Curious now, Molly leaned sideways, the better to figure out what held her sister so enraptured. All she could see were the same old buildings—the back side of the mercantile, the church steeple, the various saloons and shops along Main Street…and the blacksmith shop, where a tall, powerfully built man stood beside a water barrel, sluicing its contents over his face and bare chest. Squinting, Molly just managed to make out the dark hair and strong features of Daniel McCabe, a moment before he shook his head and went back to work.

“I don’t believe my eyes,” she murmured.

“Hmm?” Vigorously working away at her drumstick, Sarah didn’t look up. So engrossed was she, in fact, that she failed to notice the wide grin spreading across her sister’s face. “Whatever do you mean?”

“You’re sweet on Daniel McCabe,” Molly said, shaking her head over the sheer obviousness of it. After all, Sarah and Daniel had been friends since their days running up and down the same schoolhouse steps the two women now sat upon. “It’s only fitting, I suppose,” she went on, “considering how close you two have been for all these years. But still—Daniel McCabe? Surely you don’t think a rowdy type like him would be best for—”

“He’s not like that,” Sarah interrupted. “Not on the inside.”

“You know what the matchmaker says—a man’s a man, all the way through, and nothing’s going to change him.”

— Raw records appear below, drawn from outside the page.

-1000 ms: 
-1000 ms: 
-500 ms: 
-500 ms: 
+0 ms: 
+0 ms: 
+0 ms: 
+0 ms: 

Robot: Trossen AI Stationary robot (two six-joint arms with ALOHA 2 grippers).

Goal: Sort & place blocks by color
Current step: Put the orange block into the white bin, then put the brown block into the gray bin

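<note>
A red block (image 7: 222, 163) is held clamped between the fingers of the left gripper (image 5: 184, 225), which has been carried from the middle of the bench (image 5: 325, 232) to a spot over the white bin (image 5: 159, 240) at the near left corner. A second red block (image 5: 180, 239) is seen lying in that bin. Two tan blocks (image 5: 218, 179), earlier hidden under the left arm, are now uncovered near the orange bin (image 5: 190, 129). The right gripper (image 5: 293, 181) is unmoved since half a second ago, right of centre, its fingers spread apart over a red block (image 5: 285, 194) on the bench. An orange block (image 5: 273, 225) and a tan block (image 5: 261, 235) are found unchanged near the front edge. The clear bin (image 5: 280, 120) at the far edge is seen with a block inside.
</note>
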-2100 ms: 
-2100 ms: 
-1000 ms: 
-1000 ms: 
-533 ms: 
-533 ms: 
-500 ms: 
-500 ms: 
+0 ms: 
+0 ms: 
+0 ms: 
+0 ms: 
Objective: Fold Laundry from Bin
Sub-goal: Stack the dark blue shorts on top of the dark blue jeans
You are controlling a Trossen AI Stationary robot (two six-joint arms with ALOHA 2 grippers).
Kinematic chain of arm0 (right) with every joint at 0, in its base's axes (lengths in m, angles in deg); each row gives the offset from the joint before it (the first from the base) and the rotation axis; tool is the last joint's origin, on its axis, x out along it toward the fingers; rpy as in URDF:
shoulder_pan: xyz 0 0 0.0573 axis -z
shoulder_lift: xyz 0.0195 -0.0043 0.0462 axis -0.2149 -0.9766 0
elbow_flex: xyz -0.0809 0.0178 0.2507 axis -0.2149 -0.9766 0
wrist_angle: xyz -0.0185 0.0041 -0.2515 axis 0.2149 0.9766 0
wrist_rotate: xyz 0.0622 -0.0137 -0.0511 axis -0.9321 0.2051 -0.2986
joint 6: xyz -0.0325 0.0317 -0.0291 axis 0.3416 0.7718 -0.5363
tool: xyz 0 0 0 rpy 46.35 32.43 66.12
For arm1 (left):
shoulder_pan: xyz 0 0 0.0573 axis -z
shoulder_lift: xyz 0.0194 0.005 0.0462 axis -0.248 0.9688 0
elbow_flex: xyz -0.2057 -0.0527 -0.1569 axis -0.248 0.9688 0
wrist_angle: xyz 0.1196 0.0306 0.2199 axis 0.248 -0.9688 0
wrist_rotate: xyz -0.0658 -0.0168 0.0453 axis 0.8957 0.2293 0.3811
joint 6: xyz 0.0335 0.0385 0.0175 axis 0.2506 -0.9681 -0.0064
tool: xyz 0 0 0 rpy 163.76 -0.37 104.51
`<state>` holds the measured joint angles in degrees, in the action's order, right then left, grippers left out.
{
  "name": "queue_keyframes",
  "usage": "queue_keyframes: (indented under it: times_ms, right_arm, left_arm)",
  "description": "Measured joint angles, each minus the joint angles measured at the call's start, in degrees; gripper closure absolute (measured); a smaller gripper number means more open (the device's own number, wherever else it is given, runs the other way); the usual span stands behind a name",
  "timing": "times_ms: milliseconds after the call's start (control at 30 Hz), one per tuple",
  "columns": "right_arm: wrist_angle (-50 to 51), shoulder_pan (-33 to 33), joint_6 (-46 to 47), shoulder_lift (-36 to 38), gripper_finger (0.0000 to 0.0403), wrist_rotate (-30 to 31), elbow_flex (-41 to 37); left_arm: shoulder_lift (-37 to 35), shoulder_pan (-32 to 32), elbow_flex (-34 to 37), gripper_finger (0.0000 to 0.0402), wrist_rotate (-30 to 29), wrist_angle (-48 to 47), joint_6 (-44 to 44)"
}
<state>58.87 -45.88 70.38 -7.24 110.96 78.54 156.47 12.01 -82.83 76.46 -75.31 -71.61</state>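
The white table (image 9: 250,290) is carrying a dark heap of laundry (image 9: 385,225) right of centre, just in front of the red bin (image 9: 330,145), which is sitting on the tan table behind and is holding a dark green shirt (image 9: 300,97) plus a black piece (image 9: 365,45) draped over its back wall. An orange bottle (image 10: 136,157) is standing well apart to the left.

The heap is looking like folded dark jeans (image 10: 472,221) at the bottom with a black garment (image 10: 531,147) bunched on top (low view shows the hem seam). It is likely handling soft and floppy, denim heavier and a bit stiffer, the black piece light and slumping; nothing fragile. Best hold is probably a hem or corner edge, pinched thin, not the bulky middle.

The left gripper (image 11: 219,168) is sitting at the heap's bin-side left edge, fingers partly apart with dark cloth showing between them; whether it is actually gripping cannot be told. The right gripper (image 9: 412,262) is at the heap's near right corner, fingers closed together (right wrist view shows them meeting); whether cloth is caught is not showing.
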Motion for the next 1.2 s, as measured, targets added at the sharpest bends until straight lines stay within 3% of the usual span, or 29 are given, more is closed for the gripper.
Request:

“Pshaw. I don’t want to change him.”

“I hope not.”

“I don’t want to hear anything else about the matchmaker, either!” Furtively Sarah glanced around the schoolyard to make sure they hadn’t been overheard discussing the subject, then rapidly tucked the remainder of her lunch back into its box. “You know we’ve all agreed not to discuss…the matchmaker…in public.”

“You’re right.” Unable to take the smile from her face at the knowledge that Sarah fancied a beau—especially one so brawny as Daniel McCabe—Molly put away her lunch, as well. They both stood. “I won’t mention you-know-who again.”

“Thank you,” Sarah said primly.

“No matter how much,” Molly continued, “you might need matchmaking services.”

Still smiling, she skipped down the last few steps, looked speculatively toward the blacksmith shop, and then waved goodbye to her sister. It looked as though the Morrow Creek matchmaker might have some very busy days ahead, indeed.

At the mill, Marcus walked between stacks of neatly piled lumber with Smith, his foreman, trying mightily to direct his thoughts toward the business he’d worked so hard to build…and away from a certain blue-eyed baker who was due to arrive at any minute. It wasn’t easy. Ever since Molly Crabtree had begun selling her cookies, tea cakes and cinnamon buns at the mill each day, he’d found himself less and less able to concentrate.

No doubt his inattentiveness was an example of the disruption she caused among his men, Marcus told himself firmly. Once he’d found the proof he needed of her matchmaking activities, his life would return to normal.

He hoped.

Unfortunately, just having Molly nearby had produced inadequate evidence in his investigation. He hadn’t detected any obvious matchmaking activities or inclinations in her. Not so much as a flirtatious glance had passed between Molly and his men as she’d doled out their sweets. If he was to discover her secret matchmaking activities, Marcus realized, he would clearly have to take things a step further…engage her more closely.

Setting that intriguing notion aside for now, Marcus nodded toward a stack of rough-hewn pine ties to his right. “You say this batch is ready to be bundled for the railroad?”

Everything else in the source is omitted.